*TASK TO CARRY OUT*
Give back exactly the lines of the material below that start at the line containing "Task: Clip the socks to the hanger" and end at the line containing "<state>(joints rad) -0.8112", and no others.

:: RECORD SET ::

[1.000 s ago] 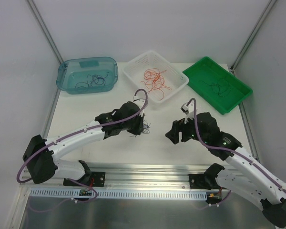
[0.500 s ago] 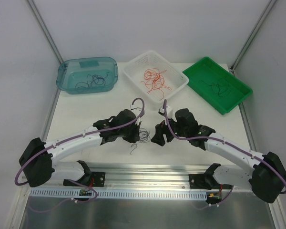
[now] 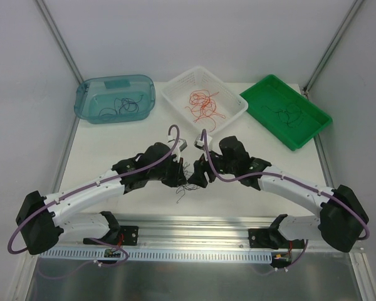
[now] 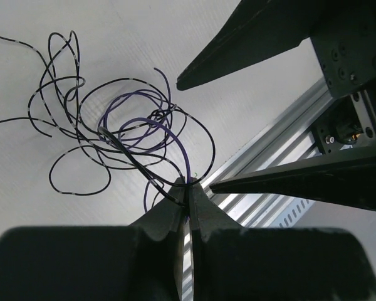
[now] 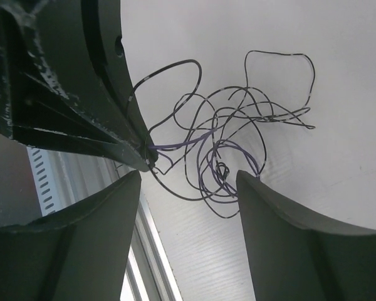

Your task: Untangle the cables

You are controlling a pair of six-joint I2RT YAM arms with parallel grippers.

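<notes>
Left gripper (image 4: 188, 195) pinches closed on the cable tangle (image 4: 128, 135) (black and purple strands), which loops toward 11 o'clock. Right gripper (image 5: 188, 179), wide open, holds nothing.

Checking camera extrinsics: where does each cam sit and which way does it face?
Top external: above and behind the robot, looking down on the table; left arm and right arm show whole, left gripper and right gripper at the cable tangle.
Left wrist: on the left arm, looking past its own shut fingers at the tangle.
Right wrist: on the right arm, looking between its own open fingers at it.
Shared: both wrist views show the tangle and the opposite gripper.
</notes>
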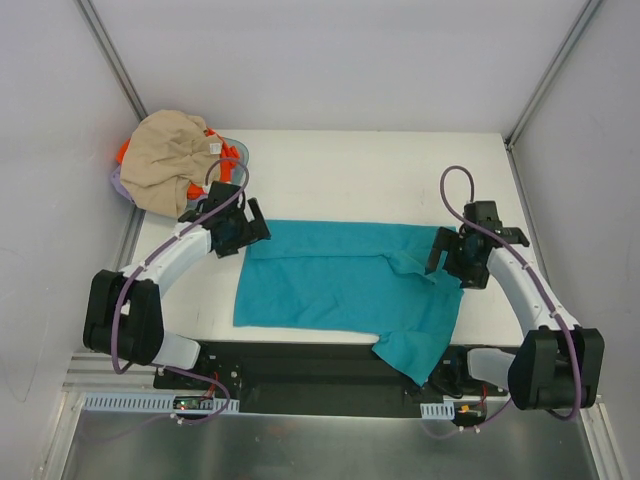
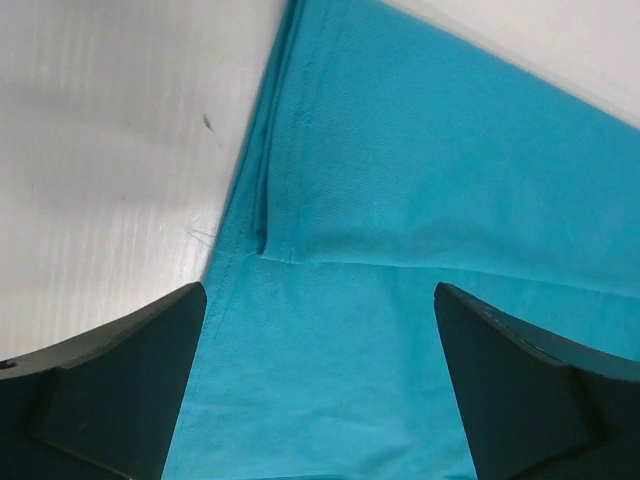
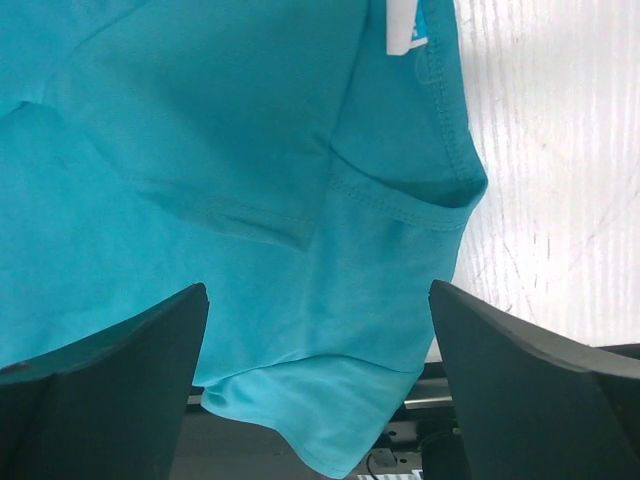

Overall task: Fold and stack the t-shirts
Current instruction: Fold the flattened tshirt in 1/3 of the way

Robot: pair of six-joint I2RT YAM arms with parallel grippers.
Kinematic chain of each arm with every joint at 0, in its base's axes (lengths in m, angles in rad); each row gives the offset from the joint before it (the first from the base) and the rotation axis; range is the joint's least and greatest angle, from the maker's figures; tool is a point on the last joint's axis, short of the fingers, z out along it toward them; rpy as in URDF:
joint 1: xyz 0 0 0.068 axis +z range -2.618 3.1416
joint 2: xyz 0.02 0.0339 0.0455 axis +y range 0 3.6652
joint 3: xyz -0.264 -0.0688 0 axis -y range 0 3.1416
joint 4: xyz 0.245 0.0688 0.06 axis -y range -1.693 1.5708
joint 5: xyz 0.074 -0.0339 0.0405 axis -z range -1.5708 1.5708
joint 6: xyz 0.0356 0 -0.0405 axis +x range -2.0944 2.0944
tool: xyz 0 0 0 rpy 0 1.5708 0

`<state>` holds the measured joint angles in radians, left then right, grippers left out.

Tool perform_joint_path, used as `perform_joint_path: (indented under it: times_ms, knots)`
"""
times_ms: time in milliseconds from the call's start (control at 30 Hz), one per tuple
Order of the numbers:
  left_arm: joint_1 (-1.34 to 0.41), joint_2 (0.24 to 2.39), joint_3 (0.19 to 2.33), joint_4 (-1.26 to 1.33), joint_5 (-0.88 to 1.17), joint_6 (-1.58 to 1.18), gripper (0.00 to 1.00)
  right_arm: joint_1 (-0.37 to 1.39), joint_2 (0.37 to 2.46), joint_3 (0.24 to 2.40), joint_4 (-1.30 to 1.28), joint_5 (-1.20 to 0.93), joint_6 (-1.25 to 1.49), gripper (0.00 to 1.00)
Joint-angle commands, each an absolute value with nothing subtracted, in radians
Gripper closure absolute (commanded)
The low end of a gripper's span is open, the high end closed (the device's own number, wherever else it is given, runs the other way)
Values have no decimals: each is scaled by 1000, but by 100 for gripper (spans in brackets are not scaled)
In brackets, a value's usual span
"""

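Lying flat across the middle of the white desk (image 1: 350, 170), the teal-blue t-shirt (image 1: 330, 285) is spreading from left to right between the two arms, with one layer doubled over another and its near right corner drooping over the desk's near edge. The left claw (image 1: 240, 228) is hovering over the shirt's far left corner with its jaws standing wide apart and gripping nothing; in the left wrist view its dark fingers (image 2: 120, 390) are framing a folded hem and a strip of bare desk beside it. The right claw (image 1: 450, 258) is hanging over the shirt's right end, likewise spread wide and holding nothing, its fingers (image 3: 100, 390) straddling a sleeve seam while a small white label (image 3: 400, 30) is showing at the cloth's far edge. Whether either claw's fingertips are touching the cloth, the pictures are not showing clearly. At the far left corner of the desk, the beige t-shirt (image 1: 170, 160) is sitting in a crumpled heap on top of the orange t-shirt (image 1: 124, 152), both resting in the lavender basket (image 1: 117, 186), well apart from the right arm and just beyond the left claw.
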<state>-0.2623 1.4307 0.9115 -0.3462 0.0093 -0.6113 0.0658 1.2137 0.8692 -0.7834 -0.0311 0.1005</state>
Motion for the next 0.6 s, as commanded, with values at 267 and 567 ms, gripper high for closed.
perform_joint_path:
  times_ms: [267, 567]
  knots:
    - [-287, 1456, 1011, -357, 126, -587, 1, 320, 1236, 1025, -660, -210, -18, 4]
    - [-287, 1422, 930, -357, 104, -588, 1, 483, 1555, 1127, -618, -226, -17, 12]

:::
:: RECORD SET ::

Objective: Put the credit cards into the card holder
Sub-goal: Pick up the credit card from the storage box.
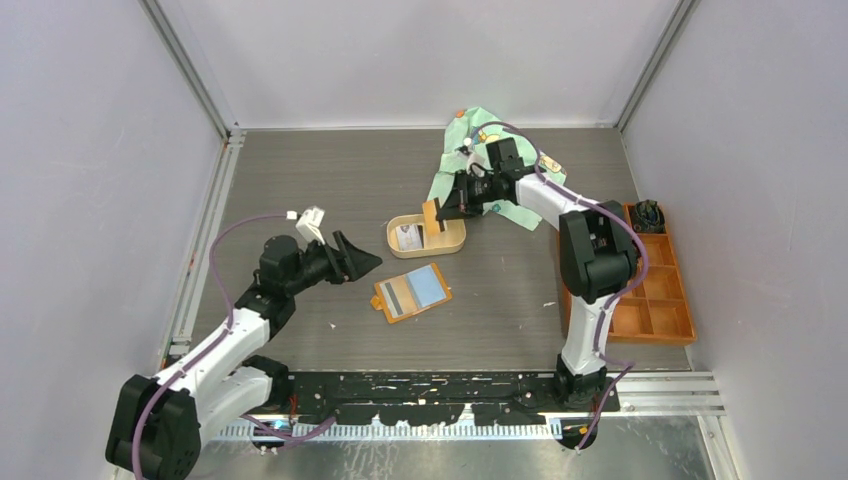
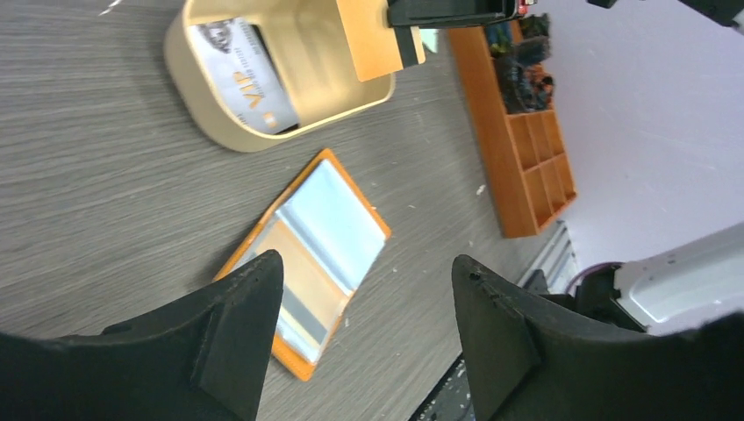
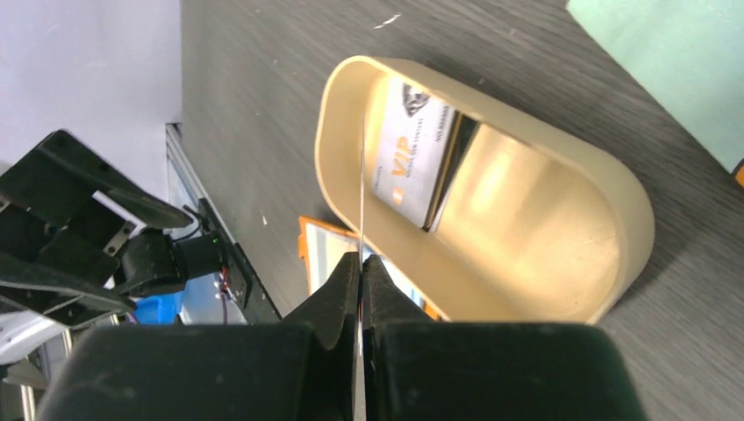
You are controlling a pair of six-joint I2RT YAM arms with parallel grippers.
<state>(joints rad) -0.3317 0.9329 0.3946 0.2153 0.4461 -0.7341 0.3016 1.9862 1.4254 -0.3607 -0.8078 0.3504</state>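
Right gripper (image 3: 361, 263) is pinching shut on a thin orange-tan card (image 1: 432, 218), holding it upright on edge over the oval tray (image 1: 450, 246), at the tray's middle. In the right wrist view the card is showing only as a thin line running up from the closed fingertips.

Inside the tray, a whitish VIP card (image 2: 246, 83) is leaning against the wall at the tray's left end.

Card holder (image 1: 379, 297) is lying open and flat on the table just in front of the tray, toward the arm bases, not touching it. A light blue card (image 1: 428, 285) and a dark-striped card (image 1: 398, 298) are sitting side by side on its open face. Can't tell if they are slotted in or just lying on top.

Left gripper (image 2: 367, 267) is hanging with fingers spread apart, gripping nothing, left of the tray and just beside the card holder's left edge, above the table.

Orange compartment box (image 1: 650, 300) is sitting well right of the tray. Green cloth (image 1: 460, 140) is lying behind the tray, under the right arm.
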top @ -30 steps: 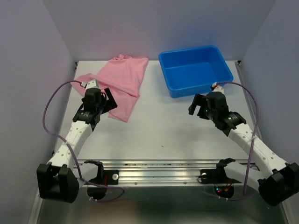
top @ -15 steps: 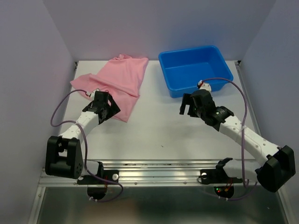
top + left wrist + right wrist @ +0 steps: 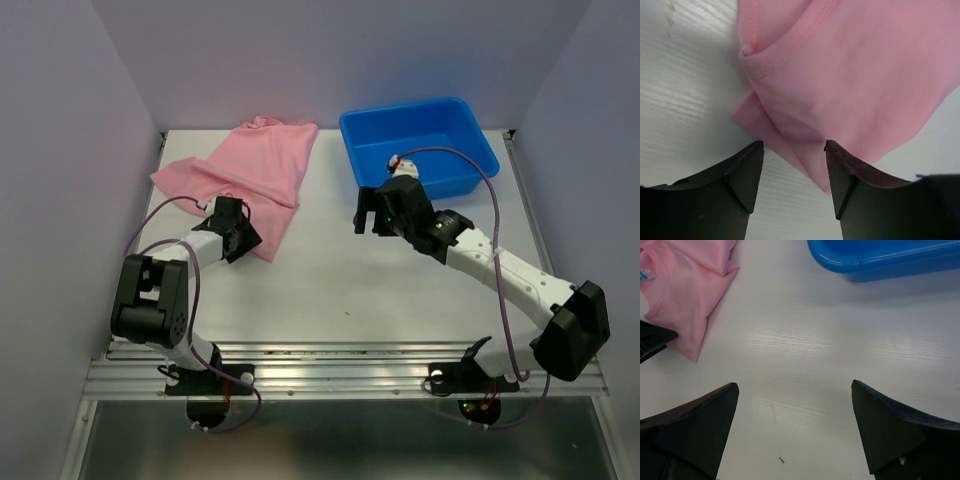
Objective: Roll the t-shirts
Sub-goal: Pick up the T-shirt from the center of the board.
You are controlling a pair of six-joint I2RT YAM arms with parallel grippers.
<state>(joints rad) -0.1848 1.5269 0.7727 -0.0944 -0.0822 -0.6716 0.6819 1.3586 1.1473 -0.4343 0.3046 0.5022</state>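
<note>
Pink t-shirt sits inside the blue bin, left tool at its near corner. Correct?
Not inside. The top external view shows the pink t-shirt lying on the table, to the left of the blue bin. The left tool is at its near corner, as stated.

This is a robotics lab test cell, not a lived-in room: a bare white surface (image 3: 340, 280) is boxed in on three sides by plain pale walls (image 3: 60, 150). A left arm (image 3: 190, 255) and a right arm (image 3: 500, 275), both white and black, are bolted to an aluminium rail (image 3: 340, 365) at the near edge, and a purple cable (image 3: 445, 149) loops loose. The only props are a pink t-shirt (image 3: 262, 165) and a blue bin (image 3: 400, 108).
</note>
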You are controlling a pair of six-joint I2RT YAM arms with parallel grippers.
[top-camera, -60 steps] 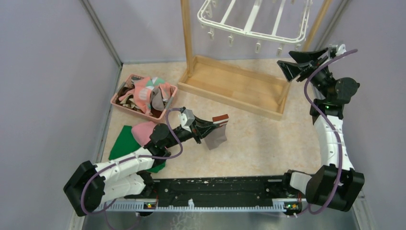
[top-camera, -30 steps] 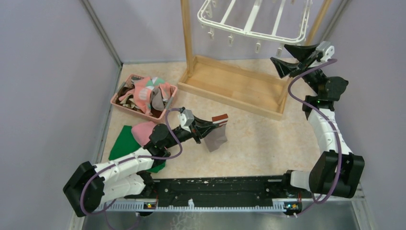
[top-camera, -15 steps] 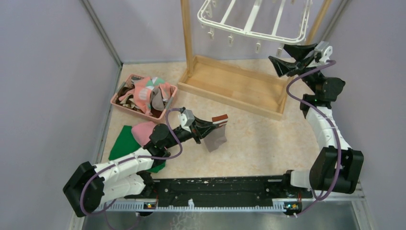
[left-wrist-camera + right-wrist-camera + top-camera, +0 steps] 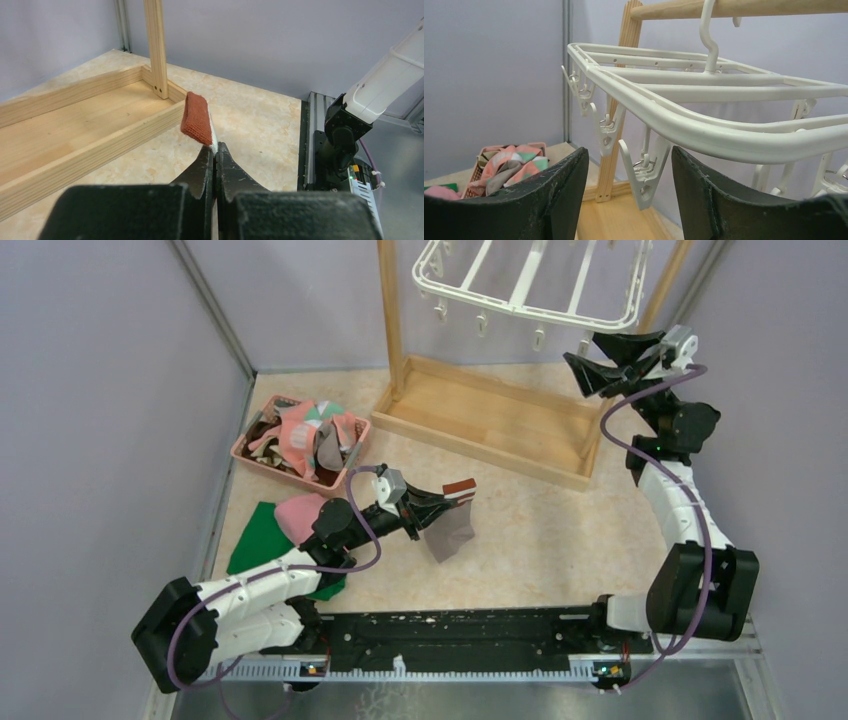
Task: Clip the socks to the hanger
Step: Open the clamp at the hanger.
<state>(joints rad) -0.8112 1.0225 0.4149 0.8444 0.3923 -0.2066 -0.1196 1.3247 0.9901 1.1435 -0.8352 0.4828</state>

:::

*EXERCISE ANSWER*
Task: Clip the socks to the hanger
Step: Open the clamp at the hanger.
<state>(joints rad) -0.8112 1.0225 0.4149 0.8444 0.3923 -0.2066 -0.1196 1.3247 0.9901 1.1435 -0.8352 0.4828</state>

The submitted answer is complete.